Understanding the function of DNA makes it obvious that DNA itself is not necessary for life. It's role is simply to store information in a way that can be copied to allow evolution to occur. DNA is certainly not the only molecule that could potentially fill this purpose.

first: of course its not the only molecule but its is certainly the only for EARTH based BIOLOGICAL (some call it organic) life. and that was as, dave pointed out, exactly what i said. are we trying to define what we have here based on 'hard' definitions or are we trying to be philosophical? there is nothing wrong with that, but then the defintion would be so much longer and 'softer'.

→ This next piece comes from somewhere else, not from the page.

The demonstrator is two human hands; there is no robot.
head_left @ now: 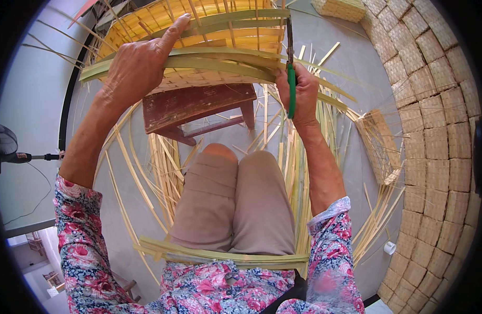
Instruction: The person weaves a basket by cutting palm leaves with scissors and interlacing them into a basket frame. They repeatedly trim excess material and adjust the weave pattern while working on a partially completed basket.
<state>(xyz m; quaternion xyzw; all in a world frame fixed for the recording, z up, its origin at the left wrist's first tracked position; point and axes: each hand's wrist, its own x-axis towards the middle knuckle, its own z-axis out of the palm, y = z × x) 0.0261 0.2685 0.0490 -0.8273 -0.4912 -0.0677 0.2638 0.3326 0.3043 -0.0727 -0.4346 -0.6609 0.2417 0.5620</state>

second: again there is no offense meant when i say: you didnt had any molecular biology classes, or?
boomboom is right when he says that dna's task are many and not limited to only storing information. expression regulation by dna folding, dna binding and many more ways is big topic in mole. bio.

i do not totaly agree with boomboom on his 'central dogma' theory.
yes it MIGHT. but it might also NOT. we can't say and i proclaim we will never find out because that would require to locate and analyse ALL life (and i mean ALL! not only on Earth or in this galaxy) hencefore this is a irrelevant point and futile to discuss.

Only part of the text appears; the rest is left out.